The back half of Glossolalia flips from an observational standpoint, to a more personal, introspective one. “Brothers in Arms” is a personal reflection on the need for reconciliation, with painful rifts in society and within families and friends’ groups, heightened by vaccine anxiety, isolation, restrictions, quarantine, and lockdowns. We are reminded that we are still “Living our days as brothers in arms”, regardless of what goes on around us in a pandemic world. It is a mature, reserved commentary from Klassen that none of us has the residue of innocence anymore: “Oh you aren’t some little boy who needs the world explained”. “Pangea” draws parallels between Klassen’s personal love of history and a past when the world was truly one in a great continental mass. The artist, who can be seen as a kind of Renaissance man himself, takes up the defense of great movements and thoughts of the past, and declares, “I’m caught up in stories from before”.
“Ash Wednesday”, in Klassen’s own words, is the most “religious” song on the record, as it reflects on being invited to the table despite his own deficiencies.

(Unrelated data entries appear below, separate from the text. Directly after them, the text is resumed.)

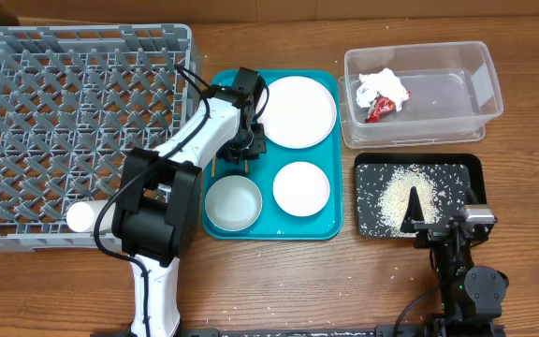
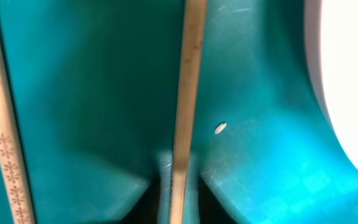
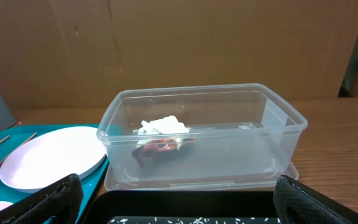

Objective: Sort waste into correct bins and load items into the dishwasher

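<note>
The right gripper (image 3: 176, 198) hangs over the near edge of the black tray (image 1: 464, 183), jaws wide apart; rice (image 1: 399, 192) lies in that tray. On the teal tray (image 1: 333, 225), the left gripper (image 1: 240, 148) straddles one chopstick (image 2: 185, 93); clamping cannot be confirmed. Farther back, tissue (image 1: 382, 84) and wrapper (image 1: 380, 110) lie in the clear tub (image 1: 480, 84). The grey rack (image 1: 26, 112) occupies the left of the desk (image 1: 279, 281).

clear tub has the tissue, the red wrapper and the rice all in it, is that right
Not quite. The clear tub holds the tissue and the red wrapper, but the rice is not in it: it lies in the black tray beside the tub. The overhead view shows this.
</note>
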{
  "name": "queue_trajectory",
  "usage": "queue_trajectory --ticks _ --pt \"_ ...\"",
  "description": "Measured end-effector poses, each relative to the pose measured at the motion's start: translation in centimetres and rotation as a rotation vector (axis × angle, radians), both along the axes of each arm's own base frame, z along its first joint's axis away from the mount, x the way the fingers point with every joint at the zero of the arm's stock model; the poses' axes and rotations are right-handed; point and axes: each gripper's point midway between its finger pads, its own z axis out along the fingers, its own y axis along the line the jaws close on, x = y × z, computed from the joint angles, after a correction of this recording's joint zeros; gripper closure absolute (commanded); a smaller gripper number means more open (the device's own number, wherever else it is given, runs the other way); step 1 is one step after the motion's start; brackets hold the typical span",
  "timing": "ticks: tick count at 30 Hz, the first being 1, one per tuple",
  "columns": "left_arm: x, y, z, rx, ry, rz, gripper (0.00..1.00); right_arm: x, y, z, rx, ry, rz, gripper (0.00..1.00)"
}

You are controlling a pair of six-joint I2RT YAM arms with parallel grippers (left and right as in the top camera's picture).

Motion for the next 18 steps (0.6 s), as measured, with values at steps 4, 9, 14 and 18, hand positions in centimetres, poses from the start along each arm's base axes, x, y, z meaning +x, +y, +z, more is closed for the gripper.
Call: queue_trajectory --ticks 4,9,14,18 --pt "-0.7 0.5 0.2 0.014 0.035 -0.015 0.96 0.0 0.0 0.0 0.0 0.0 0.0 0.0" --pt "-0.7 1.7 3.0 0.022 0.069 -0.004 0.96 0.0 0.0 0.0 0.0 0.0 0.0 0.0" --pt "2.2 3.3 11.9 -0.023 -0.118 0.007 0.96 0.0 0.0 0.0 0.0 0.0 0.0 0.0" --pt "1.0 7.1 18.9 0.057 -0.241 0.031 0.96 0.0 0.0 0.0 0.0 0.0 0.001 0.0"
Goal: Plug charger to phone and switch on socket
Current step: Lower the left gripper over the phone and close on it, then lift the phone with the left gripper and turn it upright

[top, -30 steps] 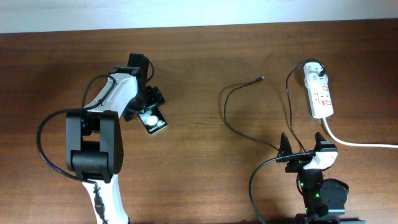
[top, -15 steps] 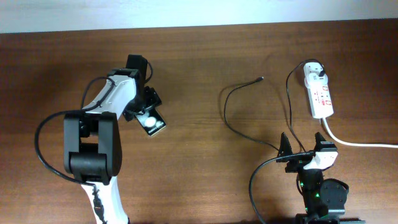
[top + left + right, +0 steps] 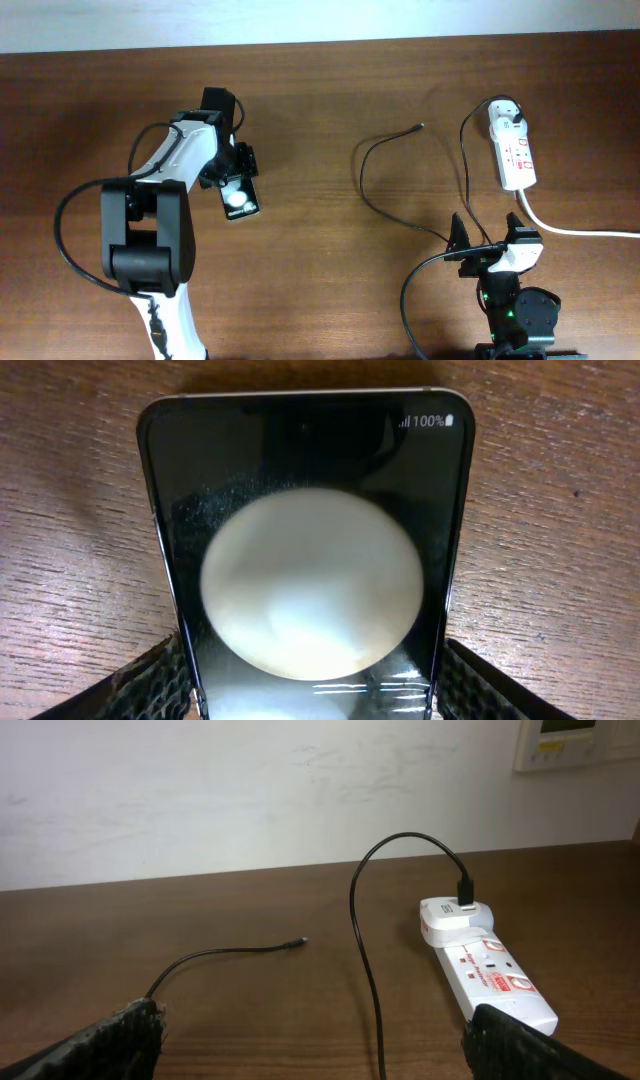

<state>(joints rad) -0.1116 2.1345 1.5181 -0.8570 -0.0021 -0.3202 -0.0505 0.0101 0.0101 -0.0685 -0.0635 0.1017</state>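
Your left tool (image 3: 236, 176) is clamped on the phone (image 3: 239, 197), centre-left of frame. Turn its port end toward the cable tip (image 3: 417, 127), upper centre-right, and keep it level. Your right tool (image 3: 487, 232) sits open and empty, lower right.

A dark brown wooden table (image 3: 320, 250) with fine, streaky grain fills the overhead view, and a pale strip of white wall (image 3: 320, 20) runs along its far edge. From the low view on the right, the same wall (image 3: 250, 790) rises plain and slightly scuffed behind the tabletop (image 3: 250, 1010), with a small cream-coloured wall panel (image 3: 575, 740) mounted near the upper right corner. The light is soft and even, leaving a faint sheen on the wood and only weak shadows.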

It focuses on the battle that ensues when one who has lacked faith in the past strives to move towards divinity. This was a struggle that T.S. Eliot knew well when he wrote his epic poem of the same name following his conversion to Anglicanism. Both Klassen and Eliot wrestle with hope and despair as strange bedfellows. In Klassen’s take on Ash Wednesday, he sings that while he is “dressed in ashes” (which symbolize the certainty of death), he simultaneously longs “to see if you’re able/ To raise the dead.” The age-old question remains: can salvation actually be realized through faith? In another spin on heartfelt beliefs, Glossolalia takes a satirical look at the conspiracy thinkers, who have certainly experienced a resurgence in numbers since the pandemic began, with the track “Niko”. What do we do when someone we know has bought into the hype that “the taller tales are proof”? He begs the imaginary ‘Niko’ not to “go down this dark road”, perhaps knowing that individual’s tendency to get “carried away” by such things.
The celebrated American poet Robert Frost said that retreating into the realm of a poem, whether as a writer or as a reader, begins with a kind of “homesickness”. It is longing for the place where you know who you are at your core. Glossolalia explores what is found at the core of each of us when we find ourselves estranged and disoriented in society.